** Task **
When the line with "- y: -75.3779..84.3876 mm" appears below, start repeating lines exactly, and keep going through the line with "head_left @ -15"; add nothing outside that span.

· · · ·

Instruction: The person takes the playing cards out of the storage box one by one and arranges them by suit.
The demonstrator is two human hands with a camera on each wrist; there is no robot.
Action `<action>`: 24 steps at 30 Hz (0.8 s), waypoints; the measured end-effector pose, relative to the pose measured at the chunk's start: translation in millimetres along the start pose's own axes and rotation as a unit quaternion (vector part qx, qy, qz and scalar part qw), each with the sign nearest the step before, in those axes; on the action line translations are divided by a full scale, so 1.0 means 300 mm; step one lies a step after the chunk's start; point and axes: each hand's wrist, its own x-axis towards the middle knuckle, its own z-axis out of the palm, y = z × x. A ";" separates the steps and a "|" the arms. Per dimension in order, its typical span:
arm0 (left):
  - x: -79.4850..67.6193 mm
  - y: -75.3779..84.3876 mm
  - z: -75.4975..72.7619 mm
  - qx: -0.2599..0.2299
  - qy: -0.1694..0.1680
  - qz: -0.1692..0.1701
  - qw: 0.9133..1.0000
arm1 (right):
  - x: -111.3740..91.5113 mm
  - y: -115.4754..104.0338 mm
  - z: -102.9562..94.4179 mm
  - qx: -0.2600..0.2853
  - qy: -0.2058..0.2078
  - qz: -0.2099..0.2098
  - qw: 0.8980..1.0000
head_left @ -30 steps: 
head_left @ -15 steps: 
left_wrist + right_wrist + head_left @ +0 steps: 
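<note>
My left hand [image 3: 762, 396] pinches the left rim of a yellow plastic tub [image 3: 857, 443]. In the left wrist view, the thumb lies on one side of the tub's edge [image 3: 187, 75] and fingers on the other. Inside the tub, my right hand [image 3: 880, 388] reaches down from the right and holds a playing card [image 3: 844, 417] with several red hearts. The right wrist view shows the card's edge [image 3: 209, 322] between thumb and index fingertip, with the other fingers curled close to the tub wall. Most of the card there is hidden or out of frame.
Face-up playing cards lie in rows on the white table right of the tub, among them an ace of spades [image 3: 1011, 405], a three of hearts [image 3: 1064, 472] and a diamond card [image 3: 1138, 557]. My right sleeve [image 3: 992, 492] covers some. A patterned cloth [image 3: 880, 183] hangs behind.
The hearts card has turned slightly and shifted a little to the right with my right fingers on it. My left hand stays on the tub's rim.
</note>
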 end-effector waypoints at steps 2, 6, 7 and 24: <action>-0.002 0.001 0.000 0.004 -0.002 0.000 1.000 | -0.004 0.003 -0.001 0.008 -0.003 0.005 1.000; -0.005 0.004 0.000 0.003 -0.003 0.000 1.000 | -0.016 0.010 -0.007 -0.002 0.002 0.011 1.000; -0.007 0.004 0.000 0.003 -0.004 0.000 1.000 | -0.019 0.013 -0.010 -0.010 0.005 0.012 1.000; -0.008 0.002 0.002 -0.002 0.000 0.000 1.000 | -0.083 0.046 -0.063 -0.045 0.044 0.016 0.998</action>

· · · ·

** Result of the task **
  - y: -75.3779..84.3876 mm
  - z: -75.4975..72.7619 mm
  - qx: -0.2599..0.2299
  - qy: -0.1694..0.1680
  - qz: -0.1692..0.1701
  - qw: 0.9133..1.0000
arm1 (right):
  - x: -111.3740..91.5113 mm
  - y: -115.4754..104.0338 mm
  - z: -102.9562..94.4179 mm
  - qx: -0.2600..0.2853
  - qy: -0.2058..0.2078
  - qz: -0.2099..0.2098
  - qw: 0.8980..1.0000
head_left @ -30 steps: 
head_left @ -15 steps: 

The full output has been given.